Georgia’s uninsured motorist law doesn’t say that you can’t recover future medical expenses payable under workers’ compensation. Mabry v. State Farm Mutual Automobile Insurance Company, Ga: Court of Appeals 2015.
Thus, if you’re a Georgia resident who is hurt in Florida, you can recover future medical expenses from the UM insurer even if they are payable under workers’ compensation.
Does a Georgia Workers Compensation Insurer Have a Lien Against UM Benefits from a Florida Car Accident?
No. A workers’ compensation subrogation lien doesn’t attach to uninsured motorist insurance benefits. Stewart v. Auto-Owners Ins. Co., 495 SE 2d 882 – Ga: Court of Appeals 1998
Georgia UM May Not Apply to Georgia Residents if No Impact With Another Car in Florida
Georgia UM policies require that there must be physical contact between two vehicles for UM insurance to apply.
However, Georgia law says that if there is no contact between the cars, but there is an independent corroborating witness, this should qualify you for UM coverage.
Florida Residents Don’t Need an Impact to Get Georgia UM Benefits in a Florida Accident
If you’re a Florida citizen, who is an insured under a Georgia UM policy, and in a Florida car accident, you may not need there to be contact between two vehicles to get Georgia UM benefits.
This small exception to lex loci contractus requires both a Florida citizen in need of protection and a supreme Florida public policy. State Farm Mutual Automobile Insurance Co. v. Roach, 945 So.2d 1160 (Fla. 2006).
Can You Get Punitive Damages from a Georgia UM Insurer from a Florida Car Accident?
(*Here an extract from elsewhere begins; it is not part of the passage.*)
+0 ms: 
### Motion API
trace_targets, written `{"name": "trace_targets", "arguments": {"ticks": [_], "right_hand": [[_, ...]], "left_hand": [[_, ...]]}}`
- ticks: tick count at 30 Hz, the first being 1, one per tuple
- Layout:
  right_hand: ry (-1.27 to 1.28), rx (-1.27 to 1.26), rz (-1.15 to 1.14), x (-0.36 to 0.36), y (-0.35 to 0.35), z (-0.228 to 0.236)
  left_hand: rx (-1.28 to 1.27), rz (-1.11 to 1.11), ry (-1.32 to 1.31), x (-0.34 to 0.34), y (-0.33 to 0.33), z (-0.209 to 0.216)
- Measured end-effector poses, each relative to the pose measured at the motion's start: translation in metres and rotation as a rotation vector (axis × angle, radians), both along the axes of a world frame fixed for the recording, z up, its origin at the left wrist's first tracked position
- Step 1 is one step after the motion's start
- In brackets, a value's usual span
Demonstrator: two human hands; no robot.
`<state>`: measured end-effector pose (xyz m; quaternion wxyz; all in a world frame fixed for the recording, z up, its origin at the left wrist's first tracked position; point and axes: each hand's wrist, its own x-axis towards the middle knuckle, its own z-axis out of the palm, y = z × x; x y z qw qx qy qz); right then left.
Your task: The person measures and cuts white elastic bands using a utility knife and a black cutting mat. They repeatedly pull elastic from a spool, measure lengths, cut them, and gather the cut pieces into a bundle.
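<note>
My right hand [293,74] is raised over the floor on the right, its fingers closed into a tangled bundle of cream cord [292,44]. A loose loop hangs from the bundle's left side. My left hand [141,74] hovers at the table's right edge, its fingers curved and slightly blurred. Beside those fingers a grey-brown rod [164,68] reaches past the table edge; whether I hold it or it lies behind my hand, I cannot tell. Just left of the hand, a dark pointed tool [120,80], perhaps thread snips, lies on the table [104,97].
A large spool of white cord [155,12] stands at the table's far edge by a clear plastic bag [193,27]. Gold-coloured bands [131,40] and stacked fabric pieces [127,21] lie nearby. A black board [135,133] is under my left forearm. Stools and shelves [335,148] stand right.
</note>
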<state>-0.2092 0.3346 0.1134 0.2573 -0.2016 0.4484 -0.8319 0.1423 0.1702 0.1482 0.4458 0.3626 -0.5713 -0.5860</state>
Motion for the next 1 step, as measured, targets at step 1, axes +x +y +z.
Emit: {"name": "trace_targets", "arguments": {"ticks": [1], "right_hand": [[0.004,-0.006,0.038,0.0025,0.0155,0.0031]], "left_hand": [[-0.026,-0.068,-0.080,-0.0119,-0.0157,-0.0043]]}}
Punitive damages may be payable under a Georgia UM insurance policy, although a Georgia resident’s car accident happened in Florida, and Florida public policy doesn’t allow payment of punitive damages under an insurance contract. Federal Ins. Co. v. National Distributing Co., Inc., 203 Ga.App. 763, 417 S.E.2d 671 (1992).
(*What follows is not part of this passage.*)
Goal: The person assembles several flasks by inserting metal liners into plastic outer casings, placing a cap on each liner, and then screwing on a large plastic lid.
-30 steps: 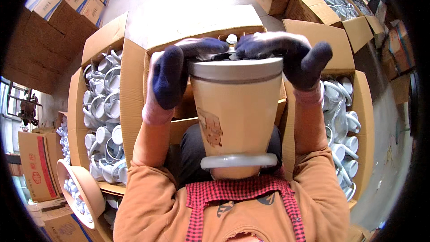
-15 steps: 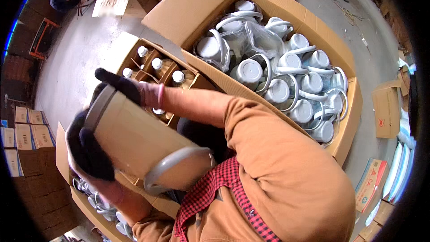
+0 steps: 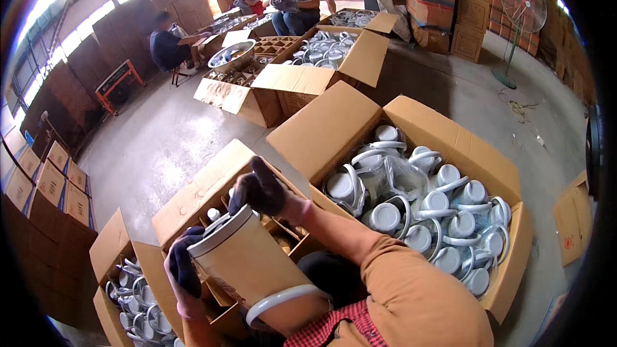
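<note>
A large see-through cylindrical jar (image 3: pixel 260 260) lies tilted across my lap, its grey-rimmed end away from me and a pale grey hoop handle at the near end. My left hand (image 3: pixel 185 266), in a dark glove, grips the rim's left side. The right hand (image 3: pixel 262 189), gloved as well, has its fingers closed over the rim's far right edge. Beyond the jar stands an open divided carton (image 3: pixel 193 209) with white-capped bottles in it, partly hidden by my hands and the jar.
At right, an open carton (image 3: pixel 443 127) holds several grey-lidded jars with hoop handles. Another carton (image 3: pixel 110 244) of grey-lidded pieces stands at lower left. Farther off are more open cartons (image 3: pixel 292 78), a metal basin (image 3: pixel 232 58), seated people (image 3: pixel 297 9) and a standing fan (image 3: pixel 522 9).
The view has tipped up and shows more of the room. The jar appears lower and farther right in the picture. My right fingers have moved onto the rim; my left remains at its left side.
</note>
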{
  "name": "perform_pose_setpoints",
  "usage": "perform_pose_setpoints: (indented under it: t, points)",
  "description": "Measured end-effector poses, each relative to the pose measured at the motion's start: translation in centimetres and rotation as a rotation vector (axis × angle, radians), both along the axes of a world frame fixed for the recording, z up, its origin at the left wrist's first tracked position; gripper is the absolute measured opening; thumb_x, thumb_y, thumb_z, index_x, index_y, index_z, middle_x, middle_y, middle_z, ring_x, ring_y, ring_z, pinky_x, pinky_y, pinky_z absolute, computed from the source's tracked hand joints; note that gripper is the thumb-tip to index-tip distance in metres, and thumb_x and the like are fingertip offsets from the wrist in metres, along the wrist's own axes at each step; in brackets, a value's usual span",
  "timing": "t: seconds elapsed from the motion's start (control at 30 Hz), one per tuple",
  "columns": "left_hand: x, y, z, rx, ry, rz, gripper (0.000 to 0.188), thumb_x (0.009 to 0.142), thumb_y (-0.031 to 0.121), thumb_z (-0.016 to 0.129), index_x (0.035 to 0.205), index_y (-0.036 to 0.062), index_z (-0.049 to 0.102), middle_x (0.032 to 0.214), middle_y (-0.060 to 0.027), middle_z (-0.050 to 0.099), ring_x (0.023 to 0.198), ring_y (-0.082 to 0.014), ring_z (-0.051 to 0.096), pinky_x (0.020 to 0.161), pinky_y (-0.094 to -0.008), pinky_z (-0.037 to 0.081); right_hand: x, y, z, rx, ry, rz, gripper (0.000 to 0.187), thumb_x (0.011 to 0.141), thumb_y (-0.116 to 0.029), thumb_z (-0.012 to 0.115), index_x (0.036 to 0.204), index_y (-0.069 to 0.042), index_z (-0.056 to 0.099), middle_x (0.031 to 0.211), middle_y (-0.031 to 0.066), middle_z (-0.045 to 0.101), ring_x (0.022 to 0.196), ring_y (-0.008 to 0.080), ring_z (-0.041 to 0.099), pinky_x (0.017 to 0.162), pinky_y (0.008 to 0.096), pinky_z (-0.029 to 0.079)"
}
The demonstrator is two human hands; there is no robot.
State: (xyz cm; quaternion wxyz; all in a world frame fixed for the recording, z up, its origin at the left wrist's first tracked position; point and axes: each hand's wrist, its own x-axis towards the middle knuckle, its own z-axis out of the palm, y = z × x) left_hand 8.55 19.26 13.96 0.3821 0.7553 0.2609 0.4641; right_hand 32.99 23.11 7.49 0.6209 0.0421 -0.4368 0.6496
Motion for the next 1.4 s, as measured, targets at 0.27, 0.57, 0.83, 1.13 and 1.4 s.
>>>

This is an advantage for Georgia residents.
Does a Georgia UM Insurer Owe You Above the UM Limits if It Refuses to Pay You for a Florida Accident?
A Georgia UM insurer owes you above the UM limits for your injury claim from a Florida car accident only if it refuses to pay in bad faith. Georgia law says that refusal to pay in bad faith means a frivolous and unfounded denial of liability.
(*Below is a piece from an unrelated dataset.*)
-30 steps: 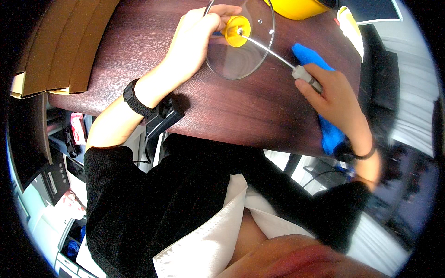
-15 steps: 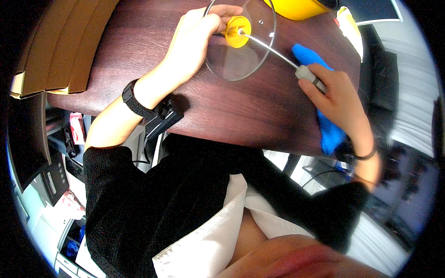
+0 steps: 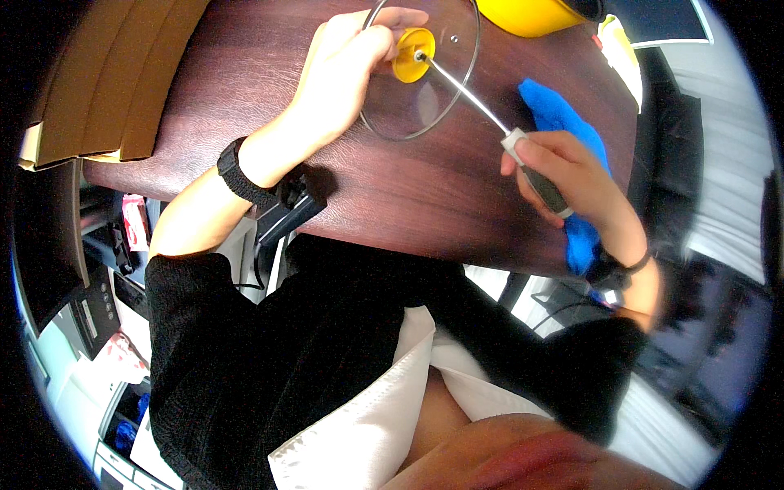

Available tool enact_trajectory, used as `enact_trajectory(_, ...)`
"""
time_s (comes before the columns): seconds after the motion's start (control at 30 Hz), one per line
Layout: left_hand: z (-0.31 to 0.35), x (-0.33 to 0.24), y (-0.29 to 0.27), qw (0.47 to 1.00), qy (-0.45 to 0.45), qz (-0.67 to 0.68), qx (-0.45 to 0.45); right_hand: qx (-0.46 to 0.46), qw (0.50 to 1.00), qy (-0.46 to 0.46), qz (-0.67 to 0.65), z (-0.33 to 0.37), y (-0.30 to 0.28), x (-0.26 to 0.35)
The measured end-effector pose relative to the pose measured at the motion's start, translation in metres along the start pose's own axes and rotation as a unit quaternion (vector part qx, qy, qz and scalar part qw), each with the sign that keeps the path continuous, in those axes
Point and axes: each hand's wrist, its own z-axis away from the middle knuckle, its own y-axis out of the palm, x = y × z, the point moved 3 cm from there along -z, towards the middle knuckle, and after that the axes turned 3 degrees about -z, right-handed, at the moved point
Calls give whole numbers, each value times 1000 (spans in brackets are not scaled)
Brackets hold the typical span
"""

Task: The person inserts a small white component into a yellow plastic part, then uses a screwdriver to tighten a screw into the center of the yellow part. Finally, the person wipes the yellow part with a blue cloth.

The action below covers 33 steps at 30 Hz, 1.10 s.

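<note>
A round glass lid (image 3: 425, 110) with a thin rim is tilted up over the far part of the table. My left hand (image 3: 347, 69) grips the yellow knob (image 3: 415, 69) at its middle, fingers partly hidden behind it. In my right hand (image 3: 580, 171) is a screwdriver (image 3: 469, 94) with a grey and white handle. Its metal shaft runs up and left, and the tip meets the centre of the knob. Thumb and fingers wrap loosely round the upper handle, with the handle's end showing below them.
A blue cloth (image 3: 563, 118) lies beyond my right hand, along the right side of the dark wooden table (image 3: 392, 196). Far right is a yellow pot (image 3: 531, 18). Brown cardboard (image 3: 139, 73) stands at the left. A black device (image 3: 290, 214) sits at the near edge.
My right hand has shifted its grip on the screwdriver, so more of the handle shows and it has turned steeper. The lid and knob have moved slightly left.
</note>
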Motion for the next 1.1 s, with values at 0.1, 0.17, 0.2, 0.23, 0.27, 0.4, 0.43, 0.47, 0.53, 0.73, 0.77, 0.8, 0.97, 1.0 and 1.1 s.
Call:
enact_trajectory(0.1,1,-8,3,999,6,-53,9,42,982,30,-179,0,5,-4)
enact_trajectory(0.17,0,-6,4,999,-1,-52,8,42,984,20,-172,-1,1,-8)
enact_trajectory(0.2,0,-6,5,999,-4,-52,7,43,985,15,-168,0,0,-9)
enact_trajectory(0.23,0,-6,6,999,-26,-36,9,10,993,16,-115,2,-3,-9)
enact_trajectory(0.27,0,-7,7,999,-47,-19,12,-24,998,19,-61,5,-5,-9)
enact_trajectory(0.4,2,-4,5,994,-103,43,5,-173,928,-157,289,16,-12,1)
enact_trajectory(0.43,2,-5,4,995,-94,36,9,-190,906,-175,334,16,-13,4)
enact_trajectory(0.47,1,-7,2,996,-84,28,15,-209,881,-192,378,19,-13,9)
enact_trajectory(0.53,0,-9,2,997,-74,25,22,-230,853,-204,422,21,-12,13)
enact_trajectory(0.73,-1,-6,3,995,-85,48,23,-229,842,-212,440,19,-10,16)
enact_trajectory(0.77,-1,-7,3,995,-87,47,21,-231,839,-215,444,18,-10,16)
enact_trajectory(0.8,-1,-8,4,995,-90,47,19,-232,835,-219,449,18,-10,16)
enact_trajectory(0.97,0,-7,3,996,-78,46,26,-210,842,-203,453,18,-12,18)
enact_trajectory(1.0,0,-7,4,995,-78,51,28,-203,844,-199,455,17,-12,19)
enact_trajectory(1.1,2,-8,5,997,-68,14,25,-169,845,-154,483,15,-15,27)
This is a higher standard than Florida insurers face. It makes suing a Georgia UM insurer for money above the UM limits more difficult than against a Florida insurer.
There is no bad faith if there is any reasonable ground for the insurer to contest the claim. St. Paul Fire &c. Ins. Co. v. Goza, 224 SE 2d 429 – Ga: Court of Appeals 1976.
If a Georgia UM insurer acts refuses to pay your case, is there a penalty?
If a UM insurer refuses to pay (in bad faith) an insured any covered loss by the UM statute within 60 days after the insured makes a demand, the UM insurer may face liability to the insured for reasonable attorney’s fees and the statutory penalty. O.C.G.A. § 33-7-11(j).
This penalty may not be more than 25% of the recovery of all money that the UM carrier is liable for. The penalty does not apply to any damages that you recover above the coverage limits.
Arbitration Clauses in Georgia Uninsured Motorist Policies are Invalid
The Georgia Uninsured Motorist Act specifically prohibits any policy provision that requires arbitration of a claim arising under uninsured motorist coverage. O.C.G.A. § 33-7-11(g). Even if the auto policy requires arbitration, that language is prohibited.